Prompt.
Search the material for the string "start", then show every line where it turns up.

Input data.
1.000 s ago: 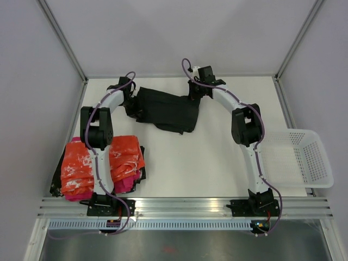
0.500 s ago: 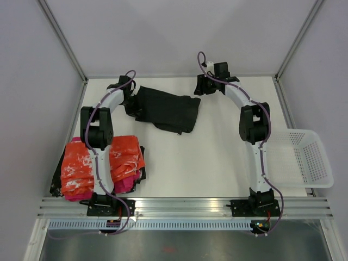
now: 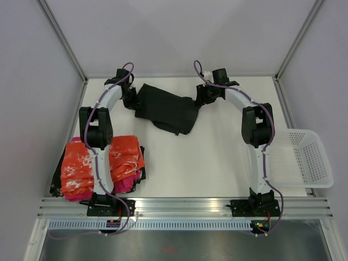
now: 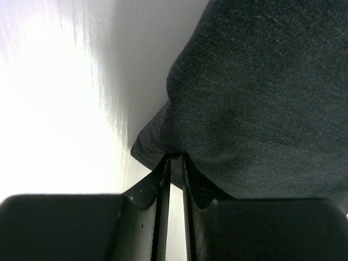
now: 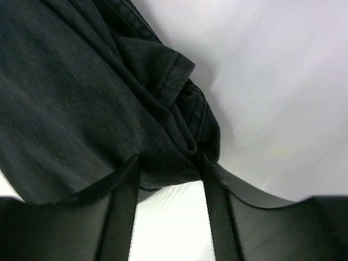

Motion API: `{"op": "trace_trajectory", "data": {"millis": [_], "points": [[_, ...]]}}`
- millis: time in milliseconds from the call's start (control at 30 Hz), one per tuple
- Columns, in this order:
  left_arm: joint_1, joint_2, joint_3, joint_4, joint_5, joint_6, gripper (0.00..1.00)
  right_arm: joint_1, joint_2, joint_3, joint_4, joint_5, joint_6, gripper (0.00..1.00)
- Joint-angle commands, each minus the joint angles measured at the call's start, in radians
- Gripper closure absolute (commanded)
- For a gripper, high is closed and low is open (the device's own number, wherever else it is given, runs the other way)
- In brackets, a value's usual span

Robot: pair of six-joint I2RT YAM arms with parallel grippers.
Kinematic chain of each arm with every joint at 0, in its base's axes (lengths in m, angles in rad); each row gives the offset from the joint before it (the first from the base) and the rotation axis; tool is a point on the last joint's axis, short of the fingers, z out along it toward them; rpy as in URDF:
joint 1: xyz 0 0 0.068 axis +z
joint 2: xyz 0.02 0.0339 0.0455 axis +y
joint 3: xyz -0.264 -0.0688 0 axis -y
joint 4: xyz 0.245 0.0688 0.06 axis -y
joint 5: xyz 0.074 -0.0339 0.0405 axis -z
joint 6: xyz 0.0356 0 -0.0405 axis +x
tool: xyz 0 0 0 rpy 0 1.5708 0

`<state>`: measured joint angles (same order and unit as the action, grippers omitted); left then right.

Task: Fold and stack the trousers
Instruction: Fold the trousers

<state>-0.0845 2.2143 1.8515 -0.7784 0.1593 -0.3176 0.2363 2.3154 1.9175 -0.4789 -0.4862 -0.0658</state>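
- At the far middle of the surface (image 3: 217,163) lie the trousers (image 3: 166,109), a rumpled black bundle, partly folded, stretched between my two arms
- On the left end, the left gripper (image 3: 130,99) has its jaws pinched almost together on a thin fold at the edge of the cloth; my left wrist view shows the fabric caught right at the tips
- On the right end, the right gripper (image 3: 201,98) has its jaws standing apart, straddling a bunched hem corner; cloth lies between them, but I judge that nothing is clamped
- I read the fabric as soft, limp and light: it will sag from whatever point I lift, and it won't hold a crease by itself
- It looks matte and slightly napped, so I expect it to sit well in the jaws rather than slide, though a single-layer pinch could pull free under tension
- My best hold, I think, is the stitched hem or the thick bunch at the right corner, taking all layers at once, with the other hold on the opposite corner of the same edge so the fold carries over evenly
- Near left, the orange-and-white garment (image 3: 76,163) marks the pile where I judge the folded trousers belong; the white basket (image 3: 304,157) sits at the right, well apart
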Motion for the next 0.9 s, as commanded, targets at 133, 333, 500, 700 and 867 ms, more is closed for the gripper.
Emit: {"op": "trace_trajectory", "data": {"millis": [133, 333, 500, 700, 867], "points": [[0.002, 0.036, 0.078, -0.001, -0.015, 0.038, 0.81, -0.008, -0.033, -0.077, 0.062, 0.145, 0.076, 0.88], [-0.03, -0.028, 0.224, -0.127, -0.087, 0.08, 0.74, -0.02, -0.057, -0.099, 0.094, 0.155, 0.348, 1.0], [-0.081, -0.185, 0.19, -0.064, 0.008, 0.031, 0.33, -0.005, -0.143, -0.285, 0.128, 0.228, 0.526, 1.0], [-0.207, -0.272, 0.048, 0.01, 0.072, -0.08, 0.3, 0.001, -0.254, -0.458, 0.108, 0.323, 0.603, 1.0], [-0.306, -0.298, -0.09, 0.028, 0.046, -0.202, 0.3, 0.03, -0.399, -0.676, 0.167, 0.365, 0.636, 1.0]]}}
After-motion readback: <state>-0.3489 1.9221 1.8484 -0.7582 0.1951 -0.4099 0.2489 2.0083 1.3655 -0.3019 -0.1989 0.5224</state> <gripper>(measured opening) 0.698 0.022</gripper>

Reply to the task.
- millis: time in milliseconds from the call's start (control at 30 Hz), one per tuple
- Joint-angle commands, each minus the joint angles measured at the call's start, in radians

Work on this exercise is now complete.